Huff’s mother has participated in Sprint for the Prints in the years since. Huff, who after graduating this spring will start a job as a labor and delivery nurse at UT Medical Center, is now the philanthropy chair for the Precious Prints project.

“This is why many of us wanted to become nurses in the first place,” says Faith Mysliwiec, a senior nursing student from Knoxville, who has been involved with the project since her first year at UT.

Precious Prints is advised by Clinical Nursing Instructor Lynne Miller, who had the idea for the project after receiving a charm from her grandson and remembering back to a moment when she rode a hospital elevator with a mother who was leaving the hospital alone after losing her child. The prints are provided in partnership with Precious Metal Prints, a local company.

The project is run entirely by a team of eight junior and senior nursing students who serve in leadership roles. It is supported by nearly 100 other nursing students yearly. In 2020, Mysliwiec was the Precious Prints race chair, organizing the first virtual Sprint for the Prints, which broke records. In total, 450 people from 18 states and two countries participated, raising $18,500.

As early as their first semester on campus, nursing students who sign up to volunteer with Precious Prints through the SNA visit hospitals and train teams of nurses on how to make the prints to distribute to families who have suffered a loss. They’ve become a regular feature of nursing orientation at many local hospitals.

“We read them quotes from family members who have reached out to us to tell us the emotional value these prints have and how grateful they are for what we’re doing,” says Mysliwiec, who, like Huff, has accepted a job in labor and delivery at UT Medical Center. “It’s not just impactful for these families but for the students and for nurses, too. It brings you to tears.”

Since launching at East Tennessee Children’s Hospital, Precious Prints has added hospital partners throughout the region, including in Knoxville, Maryville, Oak Ridge, and Crossville, Tennessee. It also has two university partners—Union University in Hendersonville and the University of Nevada, Las Vegas—whose students were directly trained by UT students on how to expand the project to hospitals where they live. Miller and the college regularly receive requests for new partnerships, sparked in part by the testimonies of nurses who have participated in social media groups around the country about how to support patients dealing with bereavement.

“Over Christmas break two years ago, Lynne emailed and asked me if I could go visit a dialysis unit at one of our local hospitals,” Huff says.

Typically, nurses involved with the project are in neonatal ICUs and labor and delivery units. The dialysis staff wanted to become involved after one of its nurses had lost a child and received a print.

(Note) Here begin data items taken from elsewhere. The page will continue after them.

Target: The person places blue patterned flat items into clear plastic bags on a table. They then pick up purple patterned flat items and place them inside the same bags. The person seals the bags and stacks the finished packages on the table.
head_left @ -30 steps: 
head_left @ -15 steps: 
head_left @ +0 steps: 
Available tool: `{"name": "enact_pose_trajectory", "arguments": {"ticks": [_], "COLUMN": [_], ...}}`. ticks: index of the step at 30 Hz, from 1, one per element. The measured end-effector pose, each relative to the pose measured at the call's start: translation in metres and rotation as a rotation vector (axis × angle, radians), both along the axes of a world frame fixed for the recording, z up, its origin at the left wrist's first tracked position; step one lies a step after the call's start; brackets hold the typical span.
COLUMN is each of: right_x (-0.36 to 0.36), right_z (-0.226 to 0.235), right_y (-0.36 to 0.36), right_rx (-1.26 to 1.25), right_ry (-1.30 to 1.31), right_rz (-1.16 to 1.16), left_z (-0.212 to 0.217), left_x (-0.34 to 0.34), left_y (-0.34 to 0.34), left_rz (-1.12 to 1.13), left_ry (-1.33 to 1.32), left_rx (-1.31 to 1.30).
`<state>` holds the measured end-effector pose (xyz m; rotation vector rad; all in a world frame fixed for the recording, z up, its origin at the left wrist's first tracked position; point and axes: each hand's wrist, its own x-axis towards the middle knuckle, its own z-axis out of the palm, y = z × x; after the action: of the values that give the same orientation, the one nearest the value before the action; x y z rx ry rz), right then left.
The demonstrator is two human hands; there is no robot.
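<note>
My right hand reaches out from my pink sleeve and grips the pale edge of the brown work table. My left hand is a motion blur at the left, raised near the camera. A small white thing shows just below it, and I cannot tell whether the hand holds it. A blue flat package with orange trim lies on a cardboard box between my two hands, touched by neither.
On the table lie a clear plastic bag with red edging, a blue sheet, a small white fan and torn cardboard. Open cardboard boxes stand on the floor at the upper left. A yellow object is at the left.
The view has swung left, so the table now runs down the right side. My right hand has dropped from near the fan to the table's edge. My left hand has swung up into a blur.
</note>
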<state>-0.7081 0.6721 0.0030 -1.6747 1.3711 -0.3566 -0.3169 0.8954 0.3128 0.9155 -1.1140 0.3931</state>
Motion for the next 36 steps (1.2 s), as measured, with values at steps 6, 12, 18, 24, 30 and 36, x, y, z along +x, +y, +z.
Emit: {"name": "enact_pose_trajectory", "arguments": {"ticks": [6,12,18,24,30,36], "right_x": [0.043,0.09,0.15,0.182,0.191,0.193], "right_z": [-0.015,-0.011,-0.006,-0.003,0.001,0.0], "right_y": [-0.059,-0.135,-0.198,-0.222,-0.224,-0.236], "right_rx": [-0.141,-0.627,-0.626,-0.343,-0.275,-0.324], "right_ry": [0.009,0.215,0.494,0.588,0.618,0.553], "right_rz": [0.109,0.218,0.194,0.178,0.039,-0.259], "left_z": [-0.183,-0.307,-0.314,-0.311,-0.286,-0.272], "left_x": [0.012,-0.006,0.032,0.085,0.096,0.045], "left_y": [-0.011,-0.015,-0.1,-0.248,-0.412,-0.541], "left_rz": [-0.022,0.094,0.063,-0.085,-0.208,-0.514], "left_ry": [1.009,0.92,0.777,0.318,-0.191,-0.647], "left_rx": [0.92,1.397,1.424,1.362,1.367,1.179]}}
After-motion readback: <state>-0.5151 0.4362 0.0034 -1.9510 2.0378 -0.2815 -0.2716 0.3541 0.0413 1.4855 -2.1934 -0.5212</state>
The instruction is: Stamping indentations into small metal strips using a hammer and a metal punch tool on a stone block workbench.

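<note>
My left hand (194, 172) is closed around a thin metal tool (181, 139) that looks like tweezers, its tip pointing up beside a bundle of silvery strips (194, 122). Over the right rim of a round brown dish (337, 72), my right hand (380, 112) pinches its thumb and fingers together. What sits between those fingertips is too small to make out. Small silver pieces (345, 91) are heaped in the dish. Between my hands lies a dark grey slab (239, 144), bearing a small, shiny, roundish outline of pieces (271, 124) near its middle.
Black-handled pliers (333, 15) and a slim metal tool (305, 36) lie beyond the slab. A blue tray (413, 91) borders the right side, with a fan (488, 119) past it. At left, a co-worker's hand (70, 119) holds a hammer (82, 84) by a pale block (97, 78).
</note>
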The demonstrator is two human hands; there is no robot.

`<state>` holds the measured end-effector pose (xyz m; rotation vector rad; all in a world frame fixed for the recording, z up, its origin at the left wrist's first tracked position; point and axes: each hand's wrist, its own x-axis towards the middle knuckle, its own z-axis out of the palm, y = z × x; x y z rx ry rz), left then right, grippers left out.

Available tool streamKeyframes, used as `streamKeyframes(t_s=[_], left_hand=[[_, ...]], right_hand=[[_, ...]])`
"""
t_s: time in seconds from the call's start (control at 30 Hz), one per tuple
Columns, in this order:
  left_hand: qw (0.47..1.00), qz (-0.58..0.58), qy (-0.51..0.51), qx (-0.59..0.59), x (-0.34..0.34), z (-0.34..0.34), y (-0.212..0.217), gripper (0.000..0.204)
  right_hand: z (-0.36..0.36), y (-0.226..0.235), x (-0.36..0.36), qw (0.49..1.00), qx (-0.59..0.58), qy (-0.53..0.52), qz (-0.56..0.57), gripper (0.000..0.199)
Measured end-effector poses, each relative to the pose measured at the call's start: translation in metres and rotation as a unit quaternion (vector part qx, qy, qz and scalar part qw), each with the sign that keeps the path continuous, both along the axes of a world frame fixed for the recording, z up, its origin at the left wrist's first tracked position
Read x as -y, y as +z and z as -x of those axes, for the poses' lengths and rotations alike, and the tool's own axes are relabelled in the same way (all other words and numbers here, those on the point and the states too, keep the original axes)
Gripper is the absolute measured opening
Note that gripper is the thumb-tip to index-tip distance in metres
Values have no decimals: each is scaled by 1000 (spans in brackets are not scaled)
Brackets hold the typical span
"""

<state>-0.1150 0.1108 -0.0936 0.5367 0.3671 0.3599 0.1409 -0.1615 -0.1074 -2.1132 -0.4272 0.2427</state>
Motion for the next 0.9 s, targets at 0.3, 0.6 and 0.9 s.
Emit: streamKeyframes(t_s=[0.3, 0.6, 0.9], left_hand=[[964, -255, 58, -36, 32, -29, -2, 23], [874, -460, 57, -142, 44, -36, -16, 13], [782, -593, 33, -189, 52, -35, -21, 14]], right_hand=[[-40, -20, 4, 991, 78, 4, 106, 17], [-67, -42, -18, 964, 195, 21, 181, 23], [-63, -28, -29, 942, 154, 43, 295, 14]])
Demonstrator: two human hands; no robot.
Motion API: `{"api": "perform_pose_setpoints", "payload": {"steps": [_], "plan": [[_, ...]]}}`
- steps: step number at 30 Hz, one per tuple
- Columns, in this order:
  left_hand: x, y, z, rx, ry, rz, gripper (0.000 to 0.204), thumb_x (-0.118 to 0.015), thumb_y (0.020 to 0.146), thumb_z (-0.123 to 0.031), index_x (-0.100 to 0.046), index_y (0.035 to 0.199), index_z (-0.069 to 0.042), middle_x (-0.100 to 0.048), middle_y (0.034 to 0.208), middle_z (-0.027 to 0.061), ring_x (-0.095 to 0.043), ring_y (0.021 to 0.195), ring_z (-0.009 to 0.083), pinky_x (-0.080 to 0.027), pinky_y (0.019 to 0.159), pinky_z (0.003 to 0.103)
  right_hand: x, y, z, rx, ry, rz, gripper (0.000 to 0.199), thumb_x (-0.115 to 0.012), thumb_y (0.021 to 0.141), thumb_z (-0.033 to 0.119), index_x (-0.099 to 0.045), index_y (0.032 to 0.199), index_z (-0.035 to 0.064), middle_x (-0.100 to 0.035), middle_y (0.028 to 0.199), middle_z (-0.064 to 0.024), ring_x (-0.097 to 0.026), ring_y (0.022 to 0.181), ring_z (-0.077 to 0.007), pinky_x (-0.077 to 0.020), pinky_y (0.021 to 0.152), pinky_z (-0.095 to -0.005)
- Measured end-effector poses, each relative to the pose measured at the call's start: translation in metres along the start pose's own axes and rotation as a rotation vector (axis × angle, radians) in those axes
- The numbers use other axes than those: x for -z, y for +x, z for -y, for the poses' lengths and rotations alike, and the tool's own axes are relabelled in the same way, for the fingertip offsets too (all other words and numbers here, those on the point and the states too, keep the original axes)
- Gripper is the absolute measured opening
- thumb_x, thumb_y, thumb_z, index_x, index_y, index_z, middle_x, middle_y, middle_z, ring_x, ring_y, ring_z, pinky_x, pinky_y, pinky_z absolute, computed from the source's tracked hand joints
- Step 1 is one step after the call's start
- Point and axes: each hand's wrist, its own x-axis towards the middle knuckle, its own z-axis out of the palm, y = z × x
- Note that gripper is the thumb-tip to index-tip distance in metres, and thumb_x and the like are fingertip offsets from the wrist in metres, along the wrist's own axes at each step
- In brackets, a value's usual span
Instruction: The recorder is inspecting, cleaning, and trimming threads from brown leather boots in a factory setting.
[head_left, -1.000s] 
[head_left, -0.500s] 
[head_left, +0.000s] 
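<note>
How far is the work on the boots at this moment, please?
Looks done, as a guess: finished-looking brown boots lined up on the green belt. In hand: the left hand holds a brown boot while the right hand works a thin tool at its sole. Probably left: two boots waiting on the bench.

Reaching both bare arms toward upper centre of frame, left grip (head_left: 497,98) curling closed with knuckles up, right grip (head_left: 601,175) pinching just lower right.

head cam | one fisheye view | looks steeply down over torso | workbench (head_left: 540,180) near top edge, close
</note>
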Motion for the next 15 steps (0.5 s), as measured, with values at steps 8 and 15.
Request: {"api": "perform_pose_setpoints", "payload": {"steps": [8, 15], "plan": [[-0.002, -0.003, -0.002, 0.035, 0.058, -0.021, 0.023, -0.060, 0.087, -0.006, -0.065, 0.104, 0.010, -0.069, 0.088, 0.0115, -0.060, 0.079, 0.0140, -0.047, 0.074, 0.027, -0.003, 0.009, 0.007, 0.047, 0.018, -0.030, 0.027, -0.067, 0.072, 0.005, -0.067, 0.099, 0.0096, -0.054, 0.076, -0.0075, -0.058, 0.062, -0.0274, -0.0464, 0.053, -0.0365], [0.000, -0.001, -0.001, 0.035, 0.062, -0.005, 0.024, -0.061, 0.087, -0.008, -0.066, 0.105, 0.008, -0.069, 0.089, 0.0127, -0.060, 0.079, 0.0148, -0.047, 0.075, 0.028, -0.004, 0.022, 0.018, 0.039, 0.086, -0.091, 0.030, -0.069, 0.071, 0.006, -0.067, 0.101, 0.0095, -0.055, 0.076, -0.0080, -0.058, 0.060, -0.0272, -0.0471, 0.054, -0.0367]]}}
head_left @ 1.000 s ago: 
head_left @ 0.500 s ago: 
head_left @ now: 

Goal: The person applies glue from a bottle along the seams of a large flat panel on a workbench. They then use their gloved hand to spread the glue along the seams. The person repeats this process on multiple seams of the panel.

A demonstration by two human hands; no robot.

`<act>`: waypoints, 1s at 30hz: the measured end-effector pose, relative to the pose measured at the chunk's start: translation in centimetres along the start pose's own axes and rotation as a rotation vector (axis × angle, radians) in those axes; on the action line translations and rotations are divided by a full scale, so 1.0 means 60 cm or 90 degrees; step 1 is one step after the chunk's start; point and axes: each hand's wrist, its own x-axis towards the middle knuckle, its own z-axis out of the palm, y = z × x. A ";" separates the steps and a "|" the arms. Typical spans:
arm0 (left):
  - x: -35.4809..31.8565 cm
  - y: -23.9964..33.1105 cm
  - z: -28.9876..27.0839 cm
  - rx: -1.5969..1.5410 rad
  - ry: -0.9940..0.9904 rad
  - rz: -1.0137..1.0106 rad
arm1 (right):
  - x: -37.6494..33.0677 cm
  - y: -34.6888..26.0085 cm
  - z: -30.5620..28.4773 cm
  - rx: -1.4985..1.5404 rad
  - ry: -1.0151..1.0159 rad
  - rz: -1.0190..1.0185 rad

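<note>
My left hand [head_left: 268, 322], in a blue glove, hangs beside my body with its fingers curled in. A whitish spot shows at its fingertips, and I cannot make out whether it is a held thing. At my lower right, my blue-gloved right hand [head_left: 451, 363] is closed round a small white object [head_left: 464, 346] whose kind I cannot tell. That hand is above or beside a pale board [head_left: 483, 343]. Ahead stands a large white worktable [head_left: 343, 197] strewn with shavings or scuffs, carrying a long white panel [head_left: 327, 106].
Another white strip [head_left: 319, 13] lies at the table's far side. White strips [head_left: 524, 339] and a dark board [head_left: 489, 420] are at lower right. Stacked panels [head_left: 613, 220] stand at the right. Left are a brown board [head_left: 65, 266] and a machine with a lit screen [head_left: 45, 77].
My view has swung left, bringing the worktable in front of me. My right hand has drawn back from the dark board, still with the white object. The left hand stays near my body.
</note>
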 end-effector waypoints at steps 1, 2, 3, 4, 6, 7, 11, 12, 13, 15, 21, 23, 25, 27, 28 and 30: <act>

“The whole unit was so impacted they made T-shirts, did a fundraiser, and gave all the money to Precious Prints,” Huff says. They wanted to make Huff and her fellow students knew how much it meant to them.

In her role as philanthropy chair this past year, Huff has led the College of Nursing’s collaboration with the Haslam College of Business, which this year launched a first-year seminar course on how business leaders can give back through philanthropy. Academic Advisor Marg Basehart, who teaches the course, is a print recipient herself. She’s spoken to the students about how impactful the project was for her personally. It has made Huff think about her own family’s story.

“You’re providing a mother something she wears close to her heart,” Huff says. “This is the best thing that’s happened to me as an undergrad.”